Staff knew the needs and preferences of the people they cared for and promoted people's rights to privacy, dignity and independence.

We found that where people lacked capacity, there was no evidence that decisions had been made in accordance with the Mental Capacity Act 2005 (MCA) Code of Conduct.

People's diversity was respected and staff responded to people's social and emotional needs. People’s care needs were met because they were supported and cared for in accordance with their wishes and choices. People and staff were positive about the culture of the service. People felt the staff team were approachable and polite.

People gave positive views about the food they received and experienced pleasant mealtimes. There were activities for people and people were supported to take part in these, although their preferred, documented routines were not always carried out.

During this inspection, we found two breaches of the Health and Social Care Act 2008 (Regulated Activities) Regulations 2014. You can see what action we told the provider to take at the back of the full version of this report. Full information about CQC's regulatory response to any concerns found during inspections is added to reports after any representations and appeals have been concluded.

15 November 2016

During a routine inspection

The inspection took place on 15 and 16 November 2016 and was unannounced on the first day. The care home was previously inspected in October 2015, when three breaches of legal requirements were identified. These were regarding the safe management of medicines, recruitment of staff and the lack of an effective system to assess and monitor the quality of the service provided. Following that inspection, the provider wrote to us to say what they would do to meet legal requirements in relation to these breaches. This inspection was undertaken to check that they had followed their plan, and to confirm that they now met all of the legal requirements.

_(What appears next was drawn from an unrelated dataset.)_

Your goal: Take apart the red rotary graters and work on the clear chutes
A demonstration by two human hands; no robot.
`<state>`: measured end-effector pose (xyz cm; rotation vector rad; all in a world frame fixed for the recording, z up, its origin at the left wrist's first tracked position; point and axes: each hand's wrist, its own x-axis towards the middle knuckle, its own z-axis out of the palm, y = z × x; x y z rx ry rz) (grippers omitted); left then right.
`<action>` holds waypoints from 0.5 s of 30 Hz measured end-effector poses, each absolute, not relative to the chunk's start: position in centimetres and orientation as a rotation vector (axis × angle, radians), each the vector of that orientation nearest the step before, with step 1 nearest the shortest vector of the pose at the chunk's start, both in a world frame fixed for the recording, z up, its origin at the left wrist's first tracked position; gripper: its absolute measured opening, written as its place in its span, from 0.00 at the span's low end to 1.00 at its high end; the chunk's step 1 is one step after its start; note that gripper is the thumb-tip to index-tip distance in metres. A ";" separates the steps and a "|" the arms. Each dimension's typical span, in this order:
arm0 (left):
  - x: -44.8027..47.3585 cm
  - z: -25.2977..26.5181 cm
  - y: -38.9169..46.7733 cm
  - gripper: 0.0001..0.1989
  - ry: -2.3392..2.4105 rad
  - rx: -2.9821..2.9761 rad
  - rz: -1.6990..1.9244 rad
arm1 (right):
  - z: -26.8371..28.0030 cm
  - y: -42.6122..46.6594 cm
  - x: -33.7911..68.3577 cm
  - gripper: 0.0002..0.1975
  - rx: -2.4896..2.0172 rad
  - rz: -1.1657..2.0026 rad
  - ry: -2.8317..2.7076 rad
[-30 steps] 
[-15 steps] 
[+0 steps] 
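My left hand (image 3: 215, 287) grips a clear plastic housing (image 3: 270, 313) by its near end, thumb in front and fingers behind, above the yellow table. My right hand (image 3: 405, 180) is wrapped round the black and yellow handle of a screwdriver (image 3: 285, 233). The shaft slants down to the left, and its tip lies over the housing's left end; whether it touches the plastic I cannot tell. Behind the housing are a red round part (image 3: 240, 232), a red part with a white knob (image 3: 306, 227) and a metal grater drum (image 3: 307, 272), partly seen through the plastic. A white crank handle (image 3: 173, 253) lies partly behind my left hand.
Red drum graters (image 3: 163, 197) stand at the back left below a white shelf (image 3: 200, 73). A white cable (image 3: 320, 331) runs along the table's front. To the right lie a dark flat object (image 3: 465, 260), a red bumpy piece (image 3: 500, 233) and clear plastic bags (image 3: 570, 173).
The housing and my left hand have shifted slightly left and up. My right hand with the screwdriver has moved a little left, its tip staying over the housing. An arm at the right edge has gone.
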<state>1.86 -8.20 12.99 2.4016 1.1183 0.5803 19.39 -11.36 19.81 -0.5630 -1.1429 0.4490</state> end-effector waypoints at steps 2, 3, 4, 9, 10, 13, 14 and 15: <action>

You can read the report from our last comprehensive inspection, by selecting the 'all reports' link for 'Station House' on our website at www.cqc.org.uk'

At this inspection we found improvements had been made, and the provider had achieved compliance with the breaches found at the last inspection, but further development was needed to embed and improve the systems in place.

Station House is a care home situated on the outskirts of the village of Laughton Common. There are local facilities close by and good public transport links. The home caters for up to ten younger adults with learning disabilities and autistic spectrum disorder in two separate buildings. The provider also operates a domiciliary care agency from the same location. However, no-one was receiving personal care from the domiciliary care agency at the time of our inspection.

At the time of our inspection there were six people living at the home. To gain people’s opinion about how the service operated we spoke with two people who used the service and three relatives. They told us they felt there had been improvements made over recent months and they were happy with the service provision.

The service did not have a registered manager in post at the time of our inspection. An acting manager had been appointed in July 2016. They told us they had begun the process to register with the Commission to become the registered manager for the service. A registered manager is a person who has registered with the Care Quality Commission to manage the service and has the legal responsibility for meeting the requirements of the law; as does the provider. People we spoke with told us they were pleased with the new management team saying they were approachable, listened to their opinions and ideas.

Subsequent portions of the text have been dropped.